Task description: Using the data below, return the stretch from the line that contains "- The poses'" through the line that contains "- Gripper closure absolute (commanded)", both included, exactly as it stands and nothing beyond it.

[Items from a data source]

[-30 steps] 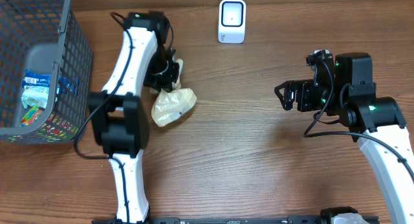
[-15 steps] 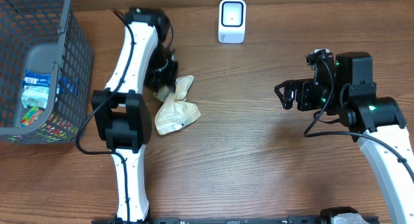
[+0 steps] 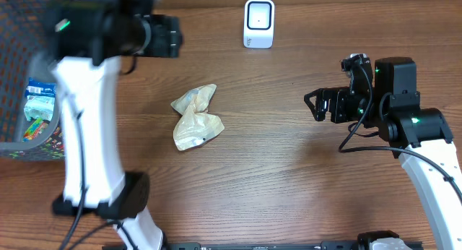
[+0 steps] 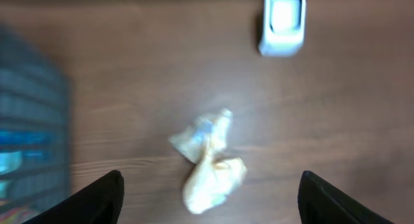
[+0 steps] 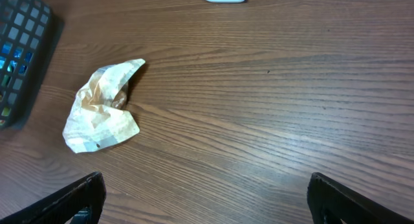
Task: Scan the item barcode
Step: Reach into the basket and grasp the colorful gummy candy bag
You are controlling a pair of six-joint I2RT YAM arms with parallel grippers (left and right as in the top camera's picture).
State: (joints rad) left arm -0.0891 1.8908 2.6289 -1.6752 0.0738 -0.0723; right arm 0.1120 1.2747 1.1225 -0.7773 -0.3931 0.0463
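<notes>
View from above of a wooden bench [image 3: 289,192] with two robot arms. At the far left stands a dark mesh basket [image 3: 22,26] holding a few coloured packets [image 3: 40,98]. The left arm [image 3: 86,120] rises just beside it, high and close to the camera, so it shows as a blur. Its wrist view looks straight down from well above. The left pincer [image 4: 210,185] has its two fingers wide apart, with nothing between them.

Right of that arm, the item to be scanned lies loose on the wood and nothing touches it. It is a crumpled cream packet [image 3: 195,118], soft and folded on itself. No barcode can be made out on it (the upper face is creased and too small to read). Further right, at the far edge of the bench, a small white scanner [image 3: 259,23] stands well apart from the packet.

On the right side, the right pincer [image 3: 312,105] hangs over bare wood, its fingers also spread and empty, pointing towards the packet.

Judging by this layout, the task is at the pick-up step, and the scan itself is not yet done. The next move calls for one pincer to come down over the packet and close gently on a fold. It then has to lift the packet and turn the printed code to face the scanner window
</notes>
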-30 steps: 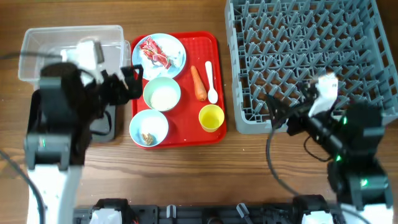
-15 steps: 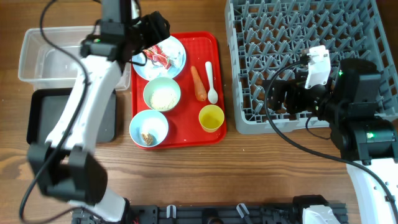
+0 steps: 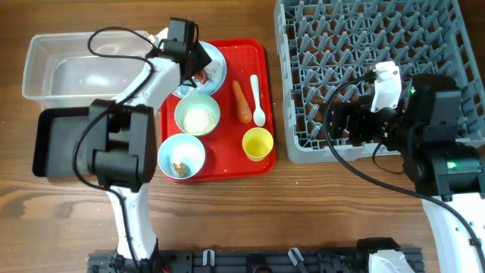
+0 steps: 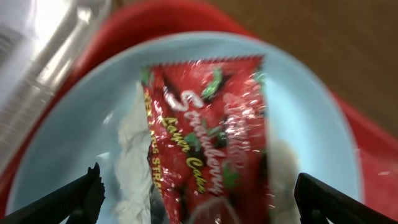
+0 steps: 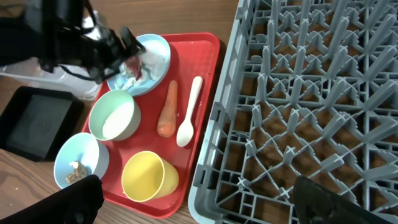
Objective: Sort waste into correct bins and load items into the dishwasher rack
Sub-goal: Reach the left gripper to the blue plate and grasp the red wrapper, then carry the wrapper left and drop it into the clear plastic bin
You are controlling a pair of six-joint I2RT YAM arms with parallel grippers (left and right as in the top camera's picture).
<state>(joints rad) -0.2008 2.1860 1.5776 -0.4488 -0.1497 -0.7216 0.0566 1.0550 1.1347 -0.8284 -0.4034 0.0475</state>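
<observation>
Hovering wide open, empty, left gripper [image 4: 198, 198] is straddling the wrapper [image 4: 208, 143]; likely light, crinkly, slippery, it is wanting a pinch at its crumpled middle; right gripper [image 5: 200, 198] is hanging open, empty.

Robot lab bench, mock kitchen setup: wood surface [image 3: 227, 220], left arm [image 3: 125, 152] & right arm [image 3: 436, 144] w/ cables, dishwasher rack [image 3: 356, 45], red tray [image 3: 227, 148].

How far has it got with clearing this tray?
Nothing done yet: the rack, clear tub and black tray look empty. In hand: the left gripper hovers open over the wrapper on the plate; the right gripper hangs open by the rack. Left: carrot, spoon, cup, green bowl, blue bowl.
</observation>
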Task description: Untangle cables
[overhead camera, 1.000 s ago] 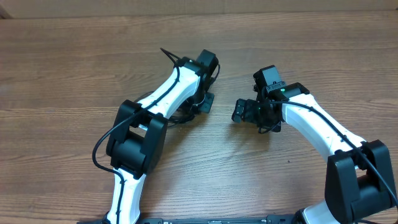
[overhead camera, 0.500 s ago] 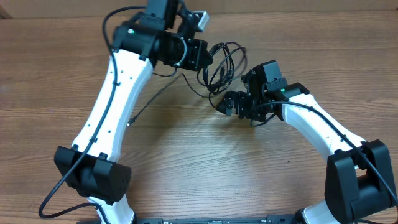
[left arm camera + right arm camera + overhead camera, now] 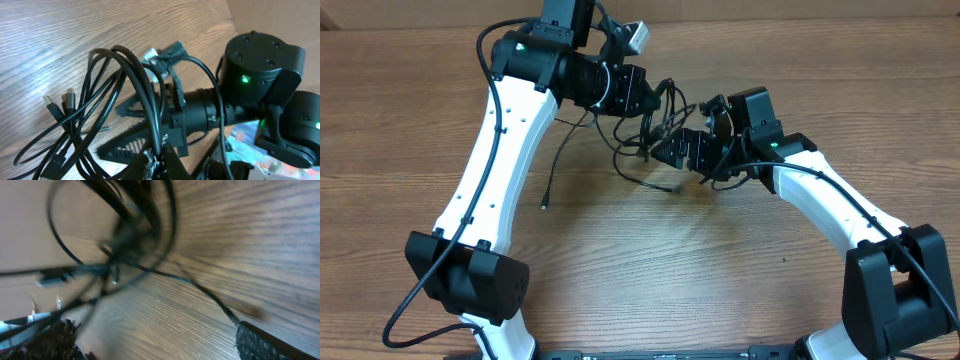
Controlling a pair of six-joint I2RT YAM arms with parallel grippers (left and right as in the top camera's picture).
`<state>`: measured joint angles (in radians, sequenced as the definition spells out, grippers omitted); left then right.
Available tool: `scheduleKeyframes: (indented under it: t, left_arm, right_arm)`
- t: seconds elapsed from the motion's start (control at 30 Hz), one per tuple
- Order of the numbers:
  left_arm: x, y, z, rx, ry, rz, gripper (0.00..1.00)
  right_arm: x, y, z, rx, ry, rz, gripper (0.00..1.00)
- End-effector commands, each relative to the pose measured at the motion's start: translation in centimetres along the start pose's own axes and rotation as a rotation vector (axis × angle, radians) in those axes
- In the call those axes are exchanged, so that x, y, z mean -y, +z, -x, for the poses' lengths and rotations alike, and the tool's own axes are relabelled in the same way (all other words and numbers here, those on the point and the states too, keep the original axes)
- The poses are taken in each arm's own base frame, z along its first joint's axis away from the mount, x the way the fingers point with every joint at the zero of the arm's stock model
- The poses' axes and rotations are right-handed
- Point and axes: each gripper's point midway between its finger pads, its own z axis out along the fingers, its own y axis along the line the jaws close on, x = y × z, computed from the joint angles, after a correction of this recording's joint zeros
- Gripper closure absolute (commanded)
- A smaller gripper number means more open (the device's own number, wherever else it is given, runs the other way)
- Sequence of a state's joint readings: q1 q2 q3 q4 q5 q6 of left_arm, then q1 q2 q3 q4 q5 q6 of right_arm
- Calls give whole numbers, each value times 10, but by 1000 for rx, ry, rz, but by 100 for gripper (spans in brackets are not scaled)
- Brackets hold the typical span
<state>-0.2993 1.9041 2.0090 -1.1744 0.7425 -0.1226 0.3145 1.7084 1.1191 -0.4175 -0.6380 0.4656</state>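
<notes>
The left arm is up now! A second ago it sat low at mid-frame over the pile. Now the left end effector [image 3: 648, 95], at upper centre, is pinched together on the cables [image 3: 655, 135], and the bundle hangs off the counter [image 3: 720, 270] in loose loops. One strand [image 3: 552, 180] trails down-left, its tip back on the wood. The right end effector [image 3: 675, 152] has slid in from the right, fingers spread wide and gripping nothing, nosing into the dangling loops just right of centre. The left wrist view shows silvery plug ends [image 3: 60, 100] hanging at left, and the loops crossing in front of those spread fingers. I'd say the lift has opened the knot up, and the right side looks lined up to pick a strand and draw it away. Nothing is separated yet.
</notes>
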Motion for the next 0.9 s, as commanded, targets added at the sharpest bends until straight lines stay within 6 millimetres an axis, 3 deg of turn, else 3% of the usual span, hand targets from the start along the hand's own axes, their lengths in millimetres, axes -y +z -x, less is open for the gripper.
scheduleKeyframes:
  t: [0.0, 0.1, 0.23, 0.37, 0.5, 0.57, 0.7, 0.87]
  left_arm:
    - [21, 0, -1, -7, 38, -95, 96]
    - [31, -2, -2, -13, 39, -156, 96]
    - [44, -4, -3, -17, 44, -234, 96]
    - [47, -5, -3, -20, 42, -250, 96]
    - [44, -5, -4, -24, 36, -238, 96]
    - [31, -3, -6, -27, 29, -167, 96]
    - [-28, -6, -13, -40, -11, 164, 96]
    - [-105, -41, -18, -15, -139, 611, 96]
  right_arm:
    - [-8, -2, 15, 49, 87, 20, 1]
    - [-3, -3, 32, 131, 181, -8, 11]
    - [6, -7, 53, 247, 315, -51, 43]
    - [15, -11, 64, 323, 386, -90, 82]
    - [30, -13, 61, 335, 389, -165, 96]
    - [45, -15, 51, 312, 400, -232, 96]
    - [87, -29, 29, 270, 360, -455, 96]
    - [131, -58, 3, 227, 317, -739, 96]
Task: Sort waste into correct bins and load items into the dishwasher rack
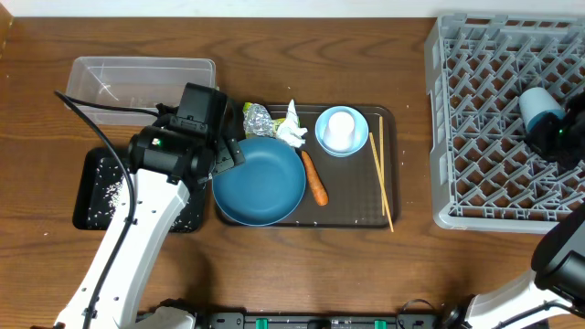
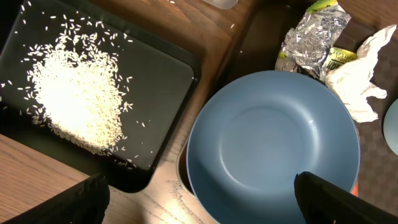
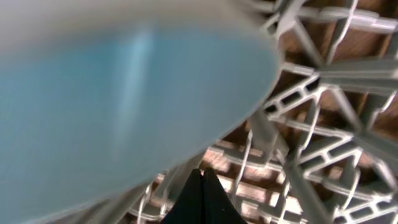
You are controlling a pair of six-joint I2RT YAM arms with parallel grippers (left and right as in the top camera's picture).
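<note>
The dark blue plate lies on the left of the brown tray. My left gripper is open over the plate's left rim; in the left wrist view its fingers straddle the rim of the plate. Rice lies in the black tray. The foil ball, yellow-green wrapper, tissue, carrot, light blue bowl and chopsticks are on the brown tray. The light blue cup lies in the grey rack. My right gripper is shut and empty beside the cup.
The clear tub stands behind the black tray at the left. A few rice grains lie on the wood around the black tray. The rack fills the right side of the table.
</note>
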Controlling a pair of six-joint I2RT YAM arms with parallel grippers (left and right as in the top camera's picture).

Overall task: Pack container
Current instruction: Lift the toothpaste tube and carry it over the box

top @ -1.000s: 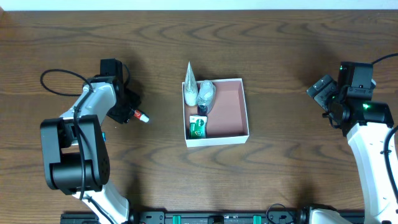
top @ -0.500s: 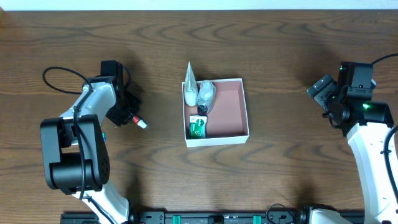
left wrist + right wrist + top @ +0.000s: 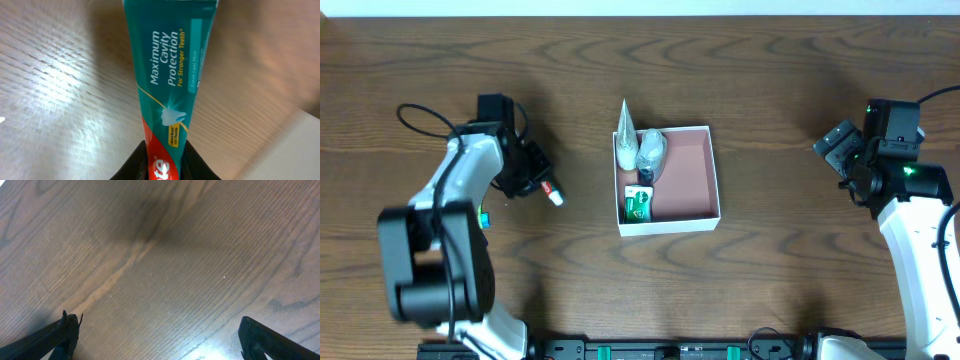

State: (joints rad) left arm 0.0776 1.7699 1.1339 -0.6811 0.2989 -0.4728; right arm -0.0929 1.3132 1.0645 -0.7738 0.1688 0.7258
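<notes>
The container [image 3: 688, 172], a shallow white-walled box with a pinkish-brown floor, sits mid-table. Along its left side lie a white pointed sachet [image 3: 625, 130], a grey wrapped item [image 3: 652, 152] and a green-and-white packet [image 3: 639, 204]. To its left, my left gripper [image 3: 527, 181] is shut on a teal and red toothpaste tube [image 3: 549, 190], white cap pointing toward the box. In the left wrist view the tube [image 3: 170, 75] runs up from between the black jaws of the left gripper [image 3: 166, 167]. My right gripper [image 3: 840, 148] hangs open over bare wood at the far right; the right gripper [image 3: 160, 342] holds nothing.
A black cable [image 3: 420, 115] loops behind the left arm. The right half of the box floor is bare. Dark wooden tabletop [image 3: 770, 90] lies all around the box.
The left jaws have closed onto the toothpaste tube, and the left arm has shifted slightly with it. The right arm has not moved.
</notes>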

Written reply:
- The poses' axes and rotations are right-handed
- Point and axes: each gripper's point midway between its finger pads, its own z axis out along the fingers, its own y axis along the line the jaws close on, x = y × z, computed from the joint angles, after a correction of this recording's joint zeros
- Gripper closure absolute (commanded)

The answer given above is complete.